Jobs fail to restore feelgood factor
We're getting back to work but the continuation of the banking crisis is taking the shine off our achievement
THE sharp increase in the number of people at work, with almost 30,000 new jobs being created in the third quarter, has not translated into economic growth, with the OECD now predicting 2013 GDP growth of just 0.1 per cent. Falling earnings and the continuing banking crisis seem to be cancelling out the impact of renewed jobs growth.
One of the most notable features of the post-Celtic Tiger bust was the collapse in employment, with the number of people at work falling from 2.146 million in third quarter of 2007 to 1.825 million in the first quarter of 2012, a reduction of 321,000 or 15 per cent.
This collapse in employment levels, particularly in construction, was one of the major contributors to our budgetary crisis as tax revenues, PAYE, PRSI, VAT and so on, plunged and social welfare spending soared on these newly-unemployed.
The good news is that the massive job losses we experienced from 2008 to 2011 now seem to be behind us.
After bottoming out at in the first quarter of 2012 the number of people at work has since grown by 74,000, with 29,400 new jobs being added in the third quarter alone. Indeed, based on the latest CSO figures it would appear that, not alone is employment growing once again, the rate at which people are returning to work is actually increasing with the third quarter increase of 29,400 being significantly up on the 25,400 new jobs recorded in the second quarter increase.
So far so good. However, if previous experience was any guide, this strong increase in employment would be translating into resurgent economic growth, vigorous retail sales and booming tax revenues.
Except that it ain't happening. The OECD, the Paris-based club of rich countries, now forecasts that the Irish economy, as measured by GDP, will grow by a barely perceptible 0.1 per cent this year.
While the OECD is predicting 1.9 per cent economic growth for 2014 don't hold your breath.
The history of Irish economic forecasts over the past few years has been one of constant disappointment, with the actual outcome falling far short of the early predictions.
And it's not just non-existent GDP growth.

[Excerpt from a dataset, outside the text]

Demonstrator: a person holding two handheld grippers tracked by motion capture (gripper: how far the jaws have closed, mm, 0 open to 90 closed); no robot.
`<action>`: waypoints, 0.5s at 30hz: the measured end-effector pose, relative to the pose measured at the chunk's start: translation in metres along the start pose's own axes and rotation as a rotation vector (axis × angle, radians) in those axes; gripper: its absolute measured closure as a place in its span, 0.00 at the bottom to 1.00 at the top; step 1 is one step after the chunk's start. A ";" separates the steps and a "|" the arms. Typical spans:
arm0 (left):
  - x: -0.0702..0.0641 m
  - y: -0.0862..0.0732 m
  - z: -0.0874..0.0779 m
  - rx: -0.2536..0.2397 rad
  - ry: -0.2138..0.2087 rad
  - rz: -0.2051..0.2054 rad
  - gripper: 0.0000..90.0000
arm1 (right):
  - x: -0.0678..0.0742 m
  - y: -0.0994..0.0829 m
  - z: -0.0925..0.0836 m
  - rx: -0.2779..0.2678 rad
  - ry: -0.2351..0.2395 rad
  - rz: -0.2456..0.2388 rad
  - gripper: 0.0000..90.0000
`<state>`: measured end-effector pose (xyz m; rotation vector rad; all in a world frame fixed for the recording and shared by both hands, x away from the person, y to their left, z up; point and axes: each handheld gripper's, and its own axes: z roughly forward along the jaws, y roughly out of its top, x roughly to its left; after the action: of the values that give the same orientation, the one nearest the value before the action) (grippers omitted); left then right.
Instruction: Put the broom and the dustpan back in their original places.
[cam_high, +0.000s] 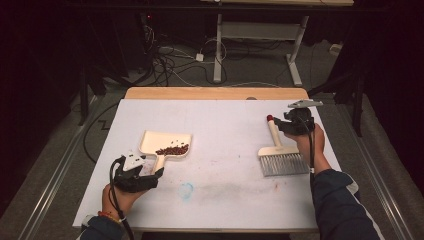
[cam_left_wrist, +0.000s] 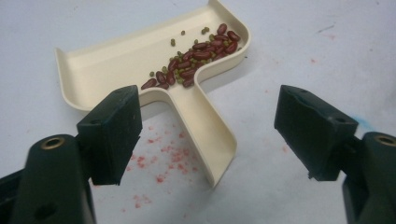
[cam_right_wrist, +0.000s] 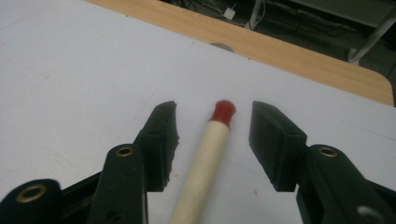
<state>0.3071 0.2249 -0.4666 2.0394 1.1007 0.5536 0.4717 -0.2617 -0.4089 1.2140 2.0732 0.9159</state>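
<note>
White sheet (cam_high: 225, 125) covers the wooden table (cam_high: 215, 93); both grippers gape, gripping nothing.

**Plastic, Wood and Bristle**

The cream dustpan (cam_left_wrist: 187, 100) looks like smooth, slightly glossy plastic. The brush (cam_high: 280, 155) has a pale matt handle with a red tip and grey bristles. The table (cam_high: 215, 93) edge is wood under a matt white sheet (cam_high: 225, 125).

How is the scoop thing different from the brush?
The dustpan is a wide, shallow tray with a short, flat handle; the brush has a long round handle with a red tip and grey bristles. The dustpan holds red and green beans; the brush carries nothing. The dustpan lies on the table's left, the brush on its right. Both are cream-coloured, lie flat on the white table, and sit between open claws.
</note>
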 end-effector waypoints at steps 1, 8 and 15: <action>-0.001 -0.002 -0.001 0.003 -0.009 0.024 0.25 | 0.001 -0.001 -0.001 -0.009 -0.004 0.004 0.57; -0.003 -0.010 -0.007 -0.028 -0.023 0.066 0.23 | 0.008 -0.004 -0.003 -0.050 0.015 0.019 0.52; -0.007 -0.014 -0.003 -0.022 -0.035 0.077 0.23 | 0.016 -0.010 -0.006 -0.115 0.012 0.030 0.39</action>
<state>0.2941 0.2253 -0.4756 2.0719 0.9947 0.5648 0.4554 -0.2527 -0.4148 1.1852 1.9876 1.0436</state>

Other more tangible indicators also indicate that the Irish economy is flat-lining.
After a brief mid-year rally non-motor retail sales are sputtering once again with a 0.4 per cent fall in the value of sales in August being followed by a 1.8 per cent drop in September.
The renewed weakness of retail sales should come as no surprise to anyone who keeps even a passing eye on the public finances with VAT receipts for the first ten months of the year running more than 2 per cent behind target.
So what is preventing the increased numbers of people at work feeding through into the wider economy?
On the same day as it published its latest employment estimates, the CSO also published its most recent earnings data.
If the picture being painted by the employment numbers was one of renewed optimism, it was a very different story with the earnings data, which showed that average weekly earnings fell by 2.4 per cent in the 12 months to the third quarter. More people may be at work but they are being paid less so the increase in employment isn't generating any corresponding increase in consumer spending.
Reduced earnings and a zombie banking system, of which the mortgage famine is merely one manifestation, are almost certainly two of the main reasons for the failure of employment growth to feed through into meaningful economic growth. However, there is almost certainly one other major factor at work. Many of the new jobs generated by the Irish economy over the past 18 months have gone to foreign nationals.
The most recent CSO figures indicate that 40,000 non-nationals immigrated to Ireland in the 12 months to April 2013, up from 32,000 a year previously.
Many readers will no doubt remember the controversy which briefly erupted last year when it emerged up to half of the 1,000 jobs being created by PayPal in Dundalk would go to foreign workers.
'So what?' one might ask. 'Don't foreign workers pay their taxes like their Irish counterparts?' Of course they do.
However, when an unemployed Irish person goes from the live register to a job there is a double whammy for the economy.
Not alone does the Exchequer receive the taxes on their wages and spending, it also benefits from lower social welfare spending as that person comes off the live register.
Unless a newly-hired foreign worker is already in the country having been previously on the live register, this double whammy is absent.
Add it all up and while the increase in employment is welcome news we will have to create many more new jobs before the feel-good factor returns.